Scientists construct 3D models from 2D images

Share this on social media:


Scientists have 'taught' a computer program to construct 3D models from single 2D images, using the same visual cues that humans rely on to infer 3D information. Most 3D imaging systems calculate depth information by comparing the details in a selection of images taken from different positions, or they use a structured array of lighting to indicated the shape of an object.

The new technique, dubbed Make3D, needs no special equipment, and can even reconstruct 3D information from pictures taken by household cameras. To do this, the software first tries to differentiate the planes that make up the surfaces within the image, deconstructing it into a number of 3D 'super-pixels'.

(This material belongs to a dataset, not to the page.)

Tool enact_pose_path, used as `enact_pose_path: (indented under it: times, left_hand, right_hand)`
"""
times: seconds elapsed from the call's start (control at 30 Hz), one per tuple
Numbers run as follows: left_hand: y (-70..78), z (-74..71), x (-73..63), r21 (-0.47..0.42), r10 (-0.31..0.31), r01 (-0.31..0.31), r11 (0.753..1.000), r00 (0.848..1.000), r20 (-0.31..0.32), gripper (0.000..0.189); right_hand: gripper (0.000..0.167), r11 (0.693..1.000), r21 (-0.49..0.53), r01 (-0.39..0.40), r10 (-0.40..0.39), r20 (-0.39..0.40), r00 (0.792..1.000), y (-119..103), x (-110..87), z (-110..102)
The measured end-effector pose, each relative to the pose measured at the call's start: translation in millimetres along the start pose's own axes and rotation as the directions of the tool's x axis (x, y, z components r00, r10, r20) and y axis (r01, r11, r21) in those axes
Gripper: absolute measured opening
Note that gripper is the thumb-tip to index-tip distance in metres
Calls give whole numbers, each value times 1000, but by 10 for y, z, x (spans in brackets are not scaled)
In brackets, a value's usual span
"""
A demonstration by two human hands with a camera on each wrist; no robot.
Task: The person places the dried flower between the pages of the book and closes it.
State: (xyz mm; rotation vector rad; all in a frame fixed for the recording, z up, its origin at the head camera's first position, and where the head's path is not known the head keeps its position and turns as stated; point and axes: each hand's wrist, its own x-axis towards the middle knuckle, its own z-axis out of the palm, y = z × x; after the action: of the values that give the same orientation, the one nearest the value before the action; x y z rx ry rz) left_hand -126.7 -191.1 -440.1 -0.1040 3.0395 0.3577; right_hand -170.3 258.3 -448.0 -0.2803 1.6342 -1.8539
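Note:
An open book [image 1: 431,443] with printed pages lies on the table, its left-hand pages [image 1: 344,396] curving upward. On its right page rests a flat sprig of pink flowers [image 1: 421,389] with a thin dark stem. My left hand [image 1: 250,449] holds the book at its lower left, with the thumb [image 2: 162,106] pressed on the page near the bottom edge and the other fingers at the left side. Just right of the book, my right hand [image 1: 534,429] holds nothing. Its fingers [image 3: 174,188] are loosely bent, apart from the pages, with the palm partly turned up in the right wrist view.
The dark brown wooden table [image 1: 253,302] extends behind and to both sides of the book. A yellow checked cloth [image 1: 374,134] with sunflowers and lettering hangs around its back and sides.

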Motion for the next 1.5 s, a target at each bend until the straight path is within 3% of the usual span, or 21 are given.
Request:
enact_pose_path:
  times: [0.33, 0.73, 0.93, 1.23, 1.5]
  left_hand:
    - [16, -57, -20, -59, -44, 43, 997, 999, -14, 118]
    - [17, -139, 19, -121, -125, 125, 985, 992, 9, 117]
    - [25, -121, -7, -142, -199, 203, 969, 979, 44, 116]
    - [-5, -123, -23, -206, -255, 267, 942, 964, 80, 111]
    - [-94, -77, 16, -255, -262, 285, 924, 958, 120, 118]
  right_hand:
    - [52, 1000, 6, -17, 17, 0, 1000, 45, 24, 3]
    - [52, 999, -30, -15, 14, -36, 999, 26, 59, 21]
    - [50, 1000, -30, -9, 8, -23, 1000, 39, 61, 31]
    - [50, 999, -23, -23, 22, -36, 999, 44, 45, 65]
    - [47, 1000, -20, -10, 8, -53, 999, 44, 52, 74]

It then infers the depth and orientation of these planes using the visual cues that humans normally rely on to understand 2D images. These include texture variations, gradients of surfaces, and whether objects are in focus or not. 'For example, the texture of surfaces appears different when viewed at different distances or orientations,' says Ashutosh Saxena from Stanford University in the US, who worked on Make3D. 'A tiled floor with parallel lines will appear to have tilted lines in an image, such that distant regions will have larger variations in the line orientations, and nearby regions will have smaller variations in line orientations. We capture some of these features in our model.'  

The software learnt to correctly understand these features and associate them with depth measurements using a machine learning algorithm in which it was 'trained' on 400 2D images and their corresponding 3D data gleaned from laser scans of different scenarios.  The team then tested Make3D on a remaining 134 images with corresponding 3D laser scan data, and 588 images collected from the internet, with independent observers verifying whether the results were realistic. Overall, 64.9 per cent were considered qualitatively accurate. For the times when it does make mistakes, Saxena has recently built a tool that allows users to tweak the constructed model. The algorithm also learns from the alteration, so that it can get better results in future challenges. 

'This is very similar to the case when a kid makes a mistake and parents give the kid a few hints on how to do the task so that he does it better the next time,' says Saxena. The research was presented at the Siggraph conference in Los Angeles, California which took place on 11-15 August. 

The team suggests that the technique could be used for many day-to-day applications, where expensive 3D vision equipment may not be feasible. For example, estate agents could easily create 3D models of their houses to show prospective buyers.  It could also be used in machine vision applications. The precision of stereovision depends on the distance between the two cameras: if cameras are too close together, it’s difficult to estimate the depth of a distant object. This limits robot navigation applications, since fast-moving autonomous robots and cars need to accurately predict depth to avoid obstacles. ‘Combining stereo and monocular cues gives better results than either alone,’ says Saxena. 

In the future, the team will investigate how to make the software recognise the contents of an image and identify the type of scene, which could improve a robot’s ability to manoeuvre around its environment.